Hello, my lab is involved in variety identification of plants. Usually we have over 200 varieties which we barcode during the genotyping by sequencing run. This is primarily a "radseq" method, i.e. it is a reduced representation of a genome, where we do not sequence the whole genome. In the event that a plant species is quite rare, and we do not have a reference genome, we tried to use the program Stacks with a denovo approach. What we saw is that the RADSeq approach for a denovo method is a total no go.

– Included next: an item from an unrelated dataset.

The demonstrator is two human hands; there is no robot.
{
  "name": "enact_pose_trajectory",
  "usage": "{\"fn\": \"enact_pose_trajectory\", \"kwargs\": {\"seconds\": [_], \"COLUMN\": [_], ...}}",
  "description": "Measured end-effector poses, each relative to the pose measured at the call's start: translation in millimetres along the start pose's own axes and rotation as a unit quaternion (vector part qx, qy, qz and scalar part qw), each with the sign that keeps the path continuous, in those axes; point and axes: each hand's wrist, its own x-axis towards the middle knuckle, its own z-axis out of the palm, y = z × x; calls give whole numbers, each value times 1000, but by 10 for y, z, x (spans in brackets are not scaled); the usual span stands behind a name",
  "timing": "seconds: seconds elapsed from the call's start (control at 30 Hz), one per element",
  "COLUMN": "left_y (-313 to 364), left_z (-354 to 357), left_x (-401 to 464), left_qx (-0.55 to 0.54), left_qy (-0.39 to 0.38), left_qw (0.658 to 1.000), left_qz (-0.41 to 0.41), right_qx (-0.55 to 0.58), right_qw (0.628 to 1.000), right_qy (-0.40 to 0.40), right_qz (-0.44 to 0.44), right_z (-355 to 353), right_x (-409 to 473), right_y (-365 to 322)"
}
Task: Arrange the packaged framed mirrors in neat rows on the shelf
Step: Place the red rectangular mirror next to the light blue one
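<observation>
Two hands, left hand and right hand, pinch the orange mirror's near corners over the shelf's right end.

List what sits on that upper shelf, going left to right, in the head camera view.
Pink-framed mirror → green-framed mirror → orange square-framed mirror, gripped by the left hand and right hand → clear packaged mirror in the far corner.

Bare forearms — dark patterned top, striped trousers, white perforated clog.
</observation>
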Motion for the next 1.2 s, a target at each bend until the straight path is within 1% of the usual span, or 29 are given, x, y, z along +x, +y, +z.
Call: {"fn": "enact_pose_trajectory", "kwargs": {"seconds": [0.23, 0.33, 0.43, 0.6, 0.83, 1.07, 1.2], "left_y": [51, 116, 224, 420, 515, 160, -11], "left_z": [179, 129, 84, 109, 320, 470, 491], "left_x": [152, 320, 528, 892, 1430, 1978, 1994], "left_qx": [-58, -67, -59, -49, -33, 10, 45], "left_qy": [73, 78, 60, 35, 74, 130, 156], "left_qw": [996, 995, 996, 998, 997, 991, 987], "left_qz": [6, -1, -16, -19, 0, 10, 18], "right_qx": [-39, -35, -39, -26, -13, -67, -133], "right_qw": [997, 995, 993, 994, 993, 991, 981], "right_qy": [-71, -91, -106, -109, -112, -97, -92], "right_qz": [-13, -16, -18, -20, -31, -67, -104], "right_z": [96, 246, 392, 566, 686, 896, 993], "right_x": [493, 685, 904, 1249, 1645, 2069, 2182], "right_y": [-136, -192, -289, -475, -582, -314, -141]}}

Is there any way where we use a "hybrid approach" where we do a WGS or long-read only on one variety and use that as a "pseudo-reference" to just align the stacks for the rest of the varieties and then do a SNP calling between the stacks, independent of the pseudo reference ?
Thanks
It sounds reasonable to me to WGS one and make a full assembly, then call variants on the rest by aligning them to the assembly (which at that point I would call a "reference" rather than "pseudo-reference"). Plant assembly can be difficult, particularly with high ploidies, so don't expect a great assembly... but I would consider that the best approach.
Once you have an assembly, you can also make it more general by creating a consensus using all the alignments from all libraries. This will have the advantage of reducing the size of your VCF files since minor alleles in your assembly will be replaced by major alleles (in the sequenced areas).